Task objective>
Only lines holding the word "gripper" should be copied from the material.

Dataset content>
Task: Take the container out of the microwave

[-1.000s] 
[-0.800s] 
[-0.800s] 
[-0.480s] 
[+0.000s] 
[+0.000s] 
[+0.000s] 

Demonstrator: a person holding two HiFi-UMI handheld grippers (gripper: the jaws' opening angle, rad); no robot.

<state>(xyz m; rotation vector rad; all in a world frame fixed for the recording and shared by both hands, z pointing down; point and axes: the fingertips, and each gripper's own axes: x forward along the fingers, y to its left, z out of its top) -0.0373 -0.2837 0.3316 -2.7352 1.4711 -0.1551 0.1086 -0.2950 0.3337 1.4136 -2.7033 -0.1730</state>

Output for this task>
Demonstrator: a person holding two HiFi-UMI handheld grippers (gripper: the jaws' opening angle, rad); no robot.
<state>(xyz m; rotation vector rad; all in a world frame fixed for the recording and shared by both hands, z pointing down; point and axes: the fingertips, and each gripper's own axes: x forward along the fingers, y to its left, z out of its top) -0.0373 -0.2837 0.3316 -2.7352 1.4711 -0.1551 0.1086 -0.2950 0.3337 1.4136 -2.7033 -0.1730</state>

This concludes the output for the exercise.